The meaning of \(w_{ij}\) is average value of two fractions: the first \(|G_i \cap G_j|/|G_i|\) is the number of shared homologues normalised to the length of \(i^{th}\) proteome set of protein groups, and the second \(|G_i \cap G_j|/|G_j|\) - the same number of shared homologues with normalisation to the \(j^{th}\) proteome. The average of the two normalisations gives the required symmetric property with respect to its indexes. That is, \(w_{ij}\) is a metric of similarity of two genomes in terms of their proteome composition.
Then, for each pair of proteomes we calculate the pairwise distance value which is simply defined as: \(d_{ij} = 1 - w_{ij}\). The matrix of distances is used then for hierarchical clustering using scipy library. The order of sequences for visualisation is defined by obtained dendrogram. Additionally, to define clusters of input sequences we use average linkage method and height cutoff which is set by default as 0.35. If you want to define the optimal order but consider all sequences to be member of one cluster, you can use --one-cluster
optional argument. We treat each proteome cluster as a group of relatively more closely related proteomes, which we can use for our subsequent analyses.
Defining protein group classes
Within each proteome cluster we can find homologous protein groups that are encoded in different fractions of the proteomes. Those that are found in the majority of proteomes we call “conserved” (equivalent to “core” in pan-genome analyses). Those protein groups that are found in a relatively small fraction of proteomes then we call “variable” (equivalent to “cloud” in pan-genome analyses). Finally, those protein groups that are neither very variable nor very conserved, we refer to as “intermediate” (“shell” in pan-genome analyses).

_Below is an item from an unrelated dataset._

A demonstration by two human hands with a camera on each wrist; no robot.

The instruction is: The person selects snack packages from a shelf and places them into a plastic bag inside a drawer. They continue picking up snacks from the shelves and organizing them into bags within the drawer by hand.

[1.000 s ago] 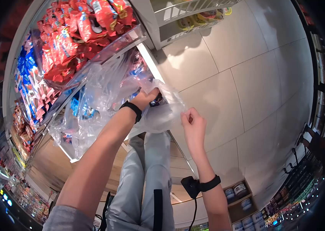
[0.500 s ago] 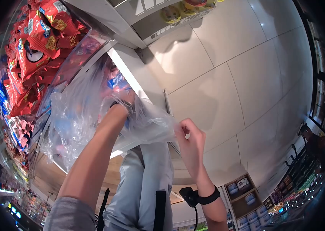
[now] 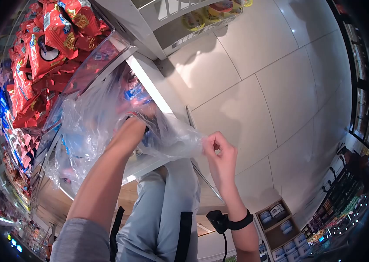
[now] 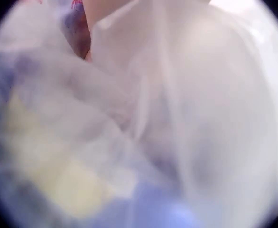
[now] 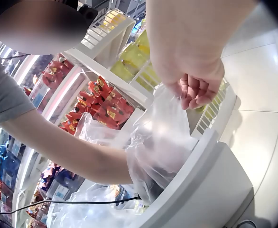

For each protein group \(g_i\) within a proteome cluster \(c\) that consists of \(N_c\) proteomes, we the define protein group presence fraction as \(f_i = N_c^{g_i}/N_c\), where \(N_c^{g_i}\) is the number of proteomes of \(c\) community that contain the \(g_i\) protein group. if \(f_i \leq 0.25\) \(g_i\) group class is set as "variable", if $ 0.25 < f_i < 0.75$ then \(g_i\) is "intermediate", and, if $ f_i \geq 0.75 $ we say that \(g_i\) is "conserved".
Additional functional annotation
For additional annotation of proteins encoded either as cargo of annotated hotspot islands or as flanking genes we use pyhmmer API. The reason of using pyhmmer instead of MMseqs2 sequence vs profile search is that for several databases that are essential for hotspot protein annotation we have only hmmer database of profiles available without provided MSA or HMM models compatible with hh-suite or MMseqs 🫤. In order to reduce the running time we use only representative proteins of each protein group as a query set for searching. As was defined above, each cluster of proteins is considered as a set of homologues, then, the search results are attributed to each protein group based on its representative sequence.
The list of used databases and their versions or date of retrieval:
- Antimicrobial resistance genes (AMR): AMRFinderPlus: 02.05.2024.2
- Anti-Defence: dbAPIS_Acr: 19.09.2023
- Defence systems (DefenseFinder): DefenseFinder: 1.2.4, CasFinder: 3.1.0;
- Defence systems (PADLOC): PADLOC: 23.10.2024
- Virulence factors: VFDB : 10.05.2024
Feature and Locus annotation tables
The results of sequence clustering and information about proteins are saved as feature and locus annotation tables. They also cal be used as input if you have pre-defined values. See the example-driven guide for the details.